Nietzsche habla con admiración de alguien que tiene el don de explicar lo que ha comprendido. Lo que comprenden los físicos teóricos y experimentales son algunas de las cosas más difíciles que desafían a la inteligencia humana, y requieren un equipaje matemático del que carecemos casi todos. Y aun así, en los noventa minutos de
Particle Fever, uno es capaz de acercarse a los dilemas fundamentales que los experimentos del CERN intentan dilucidar, y de sentir como propias la incertidumbre angustiosa, la curiosidad, la alegría de los investigadores. Cuando en un acto público multitudinario, en julio de 2012, se anuncia que la existencia del bosón de Higgs ha sido confirmada experimentalmente, los científicos vitorean y saltan por encima de las mesas, y
Peter Higgs, que tiene 84 años y ya no creía que le llegara en vida un momento así, hace gestos tímidos de gratitud, saca un pañuelo del bolsillo y se quita las gafas, se limpia con pudor unas lágrimas.
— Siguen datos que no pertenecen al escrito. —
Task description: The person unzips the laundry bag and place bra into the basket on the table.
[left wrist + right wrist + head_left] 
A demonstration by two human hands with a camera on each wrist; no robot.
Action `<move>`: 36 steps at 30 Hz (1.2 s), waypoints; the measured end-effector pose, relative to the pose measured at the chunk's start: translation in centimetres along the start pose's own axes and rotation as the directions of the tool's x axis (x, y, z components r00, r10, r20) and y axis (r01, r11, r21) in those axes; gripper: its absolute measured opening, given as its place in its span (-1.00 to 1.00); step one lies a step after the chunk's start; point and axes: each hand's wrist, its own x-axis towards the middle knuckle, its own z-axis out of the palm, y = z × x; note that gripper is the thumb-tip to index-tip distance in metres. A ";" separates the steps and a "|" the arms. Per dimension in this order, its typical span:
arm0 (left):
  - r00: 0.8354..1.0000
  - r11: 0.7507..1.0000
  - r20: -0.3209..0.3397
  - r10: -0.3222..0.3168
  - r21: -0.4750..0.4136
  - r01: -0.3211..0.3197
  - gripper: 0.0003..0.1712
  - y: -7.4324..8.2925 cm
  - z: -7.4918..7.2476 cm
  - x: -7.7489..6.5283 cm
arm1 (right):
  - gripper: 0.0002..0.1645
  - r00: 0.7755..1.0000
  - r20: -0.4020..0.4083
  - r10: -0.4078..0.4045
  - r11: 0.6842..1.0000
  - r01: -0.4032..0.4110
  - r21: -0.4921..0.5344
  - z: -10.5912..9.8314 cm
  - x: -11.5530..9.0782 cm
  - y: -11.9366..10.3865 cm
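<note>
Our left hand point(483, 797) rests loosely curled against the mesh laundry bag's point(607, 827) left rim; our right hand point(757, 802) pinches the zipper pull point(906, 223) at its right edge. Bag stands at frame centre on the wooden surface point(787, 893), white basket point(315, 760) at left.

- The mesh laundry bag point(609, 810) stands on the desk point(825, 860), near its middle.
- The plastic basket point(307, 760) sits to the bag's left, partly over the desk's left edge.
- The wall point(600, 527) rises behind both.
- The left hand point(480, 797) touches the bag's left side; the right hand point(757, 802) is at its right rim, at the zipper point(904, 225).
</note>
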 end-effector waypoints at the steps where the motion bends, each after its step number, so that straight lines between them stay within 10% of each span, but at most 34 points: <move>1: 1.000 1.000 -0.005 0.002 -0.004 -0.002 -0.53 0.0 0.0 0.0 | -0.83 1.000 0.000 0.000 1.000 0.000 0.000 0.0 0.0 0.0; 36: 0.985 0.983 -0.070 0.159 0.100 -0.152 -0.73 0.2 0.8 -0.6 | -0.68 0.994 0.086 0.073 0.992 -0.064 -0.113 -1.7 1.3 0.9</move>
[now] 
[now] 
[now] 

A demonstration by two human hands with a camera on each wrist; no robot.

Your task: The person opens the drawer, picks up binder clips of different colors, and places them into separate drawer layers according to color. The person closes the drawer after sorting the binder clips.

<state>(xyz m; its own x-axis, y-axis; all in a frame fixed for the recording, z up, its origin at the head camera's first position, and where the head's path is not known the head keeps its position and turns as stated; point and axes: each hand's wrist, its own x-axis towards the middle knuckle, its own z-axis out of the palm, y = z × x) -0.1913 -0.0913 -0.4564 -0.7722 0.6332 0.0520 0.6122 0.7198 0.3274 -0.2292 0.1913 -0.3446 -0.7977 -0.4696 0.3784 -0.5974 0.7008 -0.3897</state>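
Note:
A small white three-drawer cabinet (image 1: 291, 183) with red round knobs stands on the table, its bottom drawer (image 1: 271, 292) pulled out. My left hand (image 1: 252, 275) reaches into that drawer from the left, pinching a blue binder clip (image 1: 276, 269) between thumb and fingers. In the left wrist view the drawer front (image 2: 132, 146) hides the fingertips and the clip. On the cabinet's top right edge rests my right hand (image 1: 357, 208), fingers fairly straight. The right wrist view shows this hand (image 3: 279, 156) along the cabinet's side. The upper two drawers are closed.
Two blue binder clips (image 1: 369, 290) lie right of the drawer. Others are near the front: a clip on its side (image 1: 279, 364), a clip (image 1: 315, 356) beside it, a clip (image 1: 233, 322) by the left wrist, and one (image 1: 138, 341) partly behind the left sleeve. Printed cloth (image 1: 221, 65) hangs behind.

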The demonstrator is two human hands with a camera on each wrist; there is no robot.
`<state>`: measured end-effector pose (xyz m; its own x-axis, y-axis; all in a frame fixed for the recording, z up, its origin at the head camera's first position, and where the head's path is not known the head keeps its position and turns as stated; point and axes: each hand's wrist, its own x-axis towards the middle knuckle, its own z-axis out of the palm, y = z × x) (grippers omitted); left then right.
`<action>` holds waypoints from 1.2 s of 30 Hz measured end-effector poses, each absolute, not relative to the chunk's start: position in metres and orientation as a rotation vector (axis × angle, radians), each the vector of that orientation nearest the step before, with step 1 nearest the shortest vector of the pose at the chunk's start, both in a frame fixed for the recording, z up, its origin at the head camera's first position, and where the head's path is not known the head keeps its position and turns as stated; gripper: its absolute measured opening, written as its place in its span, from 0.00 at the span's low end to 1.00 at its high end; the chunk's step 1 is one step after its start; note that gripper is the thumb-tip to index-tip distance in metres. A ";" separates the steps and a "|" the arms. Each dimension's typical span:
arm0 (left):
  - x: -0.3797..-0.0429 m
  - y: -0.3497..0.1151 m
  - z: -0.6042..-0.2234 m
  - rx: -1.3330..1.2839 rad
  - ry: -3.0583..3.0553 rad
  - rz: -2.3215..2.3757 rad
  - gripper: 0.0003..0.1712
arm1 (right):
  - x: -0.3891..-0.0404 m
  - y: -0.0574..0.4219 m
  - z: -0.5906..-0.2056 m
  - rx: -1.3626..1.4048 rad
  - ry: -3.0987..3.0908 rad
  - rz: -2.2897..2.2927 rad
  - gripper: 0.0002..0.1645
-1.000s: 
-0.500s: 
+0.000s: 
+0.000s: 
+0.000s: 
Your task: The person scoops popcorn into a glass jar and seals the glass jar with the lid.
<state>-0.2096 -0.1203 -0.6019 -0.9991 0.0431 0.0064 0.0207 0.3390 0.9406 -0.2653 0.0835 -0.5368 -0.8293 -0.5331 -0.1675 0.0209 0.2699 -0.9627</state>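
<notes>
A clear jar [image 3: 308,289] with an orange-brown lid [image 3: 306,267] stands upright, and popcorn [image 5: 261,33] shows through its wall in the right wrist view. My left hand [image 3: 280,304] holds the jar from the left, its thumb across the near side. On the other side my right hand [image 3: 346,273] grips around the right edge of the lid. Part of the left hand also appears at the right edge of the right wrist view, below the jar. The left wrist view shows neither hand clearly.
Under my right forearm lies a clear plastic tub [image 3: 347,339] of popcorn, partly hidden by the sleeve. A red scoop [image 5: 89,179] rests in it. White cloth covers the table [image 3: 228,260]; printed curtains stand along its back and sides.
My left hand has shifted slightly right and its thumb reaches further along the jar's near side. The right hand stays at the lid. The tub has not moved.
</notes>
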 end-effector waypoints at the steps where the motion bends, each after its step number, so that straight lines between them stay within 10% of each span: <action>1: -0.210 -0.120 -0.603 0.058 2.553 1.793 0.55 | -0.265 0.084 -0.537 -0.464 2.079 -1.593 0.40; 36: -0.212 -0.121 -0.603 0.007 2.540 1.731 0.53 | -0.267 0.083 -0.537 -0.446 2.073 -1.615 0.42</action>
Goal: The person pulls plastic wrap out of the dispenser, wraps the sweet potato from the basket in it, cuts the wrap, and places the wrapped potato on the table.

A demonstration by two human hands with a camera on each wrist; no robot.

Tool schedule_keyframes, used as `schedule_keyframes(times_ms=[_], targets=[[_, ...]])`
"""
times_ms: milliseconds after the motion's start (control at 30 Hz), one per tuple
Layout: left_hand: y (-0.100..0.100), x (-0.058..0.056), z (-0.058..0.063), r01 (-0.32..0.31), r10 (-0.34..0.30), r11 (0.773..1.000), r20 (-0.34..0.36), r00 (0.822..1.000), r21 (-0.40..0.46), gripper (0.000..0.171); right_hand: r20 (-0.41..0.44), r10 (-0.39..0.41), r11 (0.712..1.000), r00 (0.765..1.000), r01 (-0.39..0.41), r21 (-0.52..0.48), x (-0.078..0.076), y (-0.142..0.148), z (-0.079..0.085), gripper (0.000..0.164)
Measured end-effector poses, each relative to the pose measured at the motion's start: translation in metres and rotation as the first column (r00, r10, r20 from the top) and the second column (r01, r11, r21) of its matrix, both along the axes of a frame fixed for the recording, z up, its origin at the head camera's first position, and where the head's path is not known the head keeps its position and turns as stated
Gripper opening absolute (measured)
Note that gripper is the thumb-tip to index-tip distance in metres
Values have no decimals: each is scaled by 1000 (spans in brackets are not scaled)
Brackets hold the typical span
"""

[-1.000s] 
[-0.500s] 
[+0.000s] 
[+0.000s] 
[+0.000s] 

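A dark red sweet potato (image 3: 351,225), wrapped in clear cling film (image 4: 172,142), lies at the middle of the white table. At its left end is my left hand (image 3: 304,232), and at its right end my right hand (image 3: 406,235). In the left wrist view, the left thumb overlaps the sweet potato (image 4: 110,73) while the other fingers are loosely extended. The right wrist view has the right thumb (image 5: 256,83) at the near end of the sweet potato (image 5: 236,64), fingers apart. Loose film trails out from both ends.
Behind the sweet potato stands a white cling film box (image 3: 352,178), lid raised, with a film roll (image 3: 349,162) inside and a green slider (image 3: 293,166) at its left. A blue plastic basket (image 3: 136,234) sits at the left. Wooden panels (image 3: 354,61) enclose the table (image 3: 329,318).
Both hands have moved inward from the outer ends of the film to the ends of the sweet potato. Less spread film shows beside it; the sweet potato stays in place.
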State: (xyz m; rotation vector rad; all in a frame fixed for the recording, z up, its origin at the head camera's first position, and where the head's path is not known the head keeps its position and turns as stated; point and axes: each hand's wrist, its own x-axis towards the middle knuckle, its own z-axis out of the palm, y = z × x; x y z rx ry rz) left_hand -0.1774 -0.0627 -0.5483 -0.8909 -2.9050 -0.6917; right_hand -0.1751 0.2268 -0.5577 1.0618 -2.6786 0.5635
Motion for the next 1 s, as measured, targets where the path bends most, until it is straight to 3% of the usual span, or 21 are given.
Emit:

Salgo del cine, el Film Forum, en una tarde encapotada y muy fría, en este invierno que nunca se acaba, y pienso, no sin melancolía, que los teóricos de la literatura y los expertos en las artes se dedican con cierta frecuencia a lo contrario de lo que hacen David Kaplan y Mark Levinson en esta película. La física es muy difícil, pero ellos, con una generosa voluntad de explicar lo que han comprendido, logran hacérnoslo todo lo claro y cercano que es posible. La literatura, las artes, tienen, comparativamente, muy poca dificultad, porque usan las palabras y los materiales visibles que son comunes a todos, y porque tratan de los sentimientos, las sensaciones y las imágenes que todo el mundo conoce de primera mano, de los procesos cognitivos con los que cada uno se enfrenta a la realidad. Pero los presuntos expertos, los que son investidos con una especie de autoridad sacerdotal, o se la atribuyen ellos mismos, consiguen muchas veces que lo claro y próximo se vuelva hermético y lejano, lo envuelven en la niebla confusa de su palabrería. Por muy brillante que sea la hipótesis enunciada por un físico, no valdrá nada si no recibe una comprobación experimental. Habrá de pasar muchos años esperando que eso suceda, como esperó Peter Higgs, pero también puede que no llegue nunca. Las lumbreras más altas de la teoría literaria, los expertos poseedores de un raro saber que nadie comparte, nunca conocen la humildad de la incertidumbre. Levantan edificios de palabras que sus acólitos reciben y transmiten con reverencia y no corren peligro de refutación, tan solo de pasarse de moda. De nuevo vienen bien aquí unas palabras de Nietzsche: enturbian el agua para que parezca profunda. La ciencia, como la literatura o el arte, nos da la alegría de la claridad, una claridad difícil en el filo del misterio.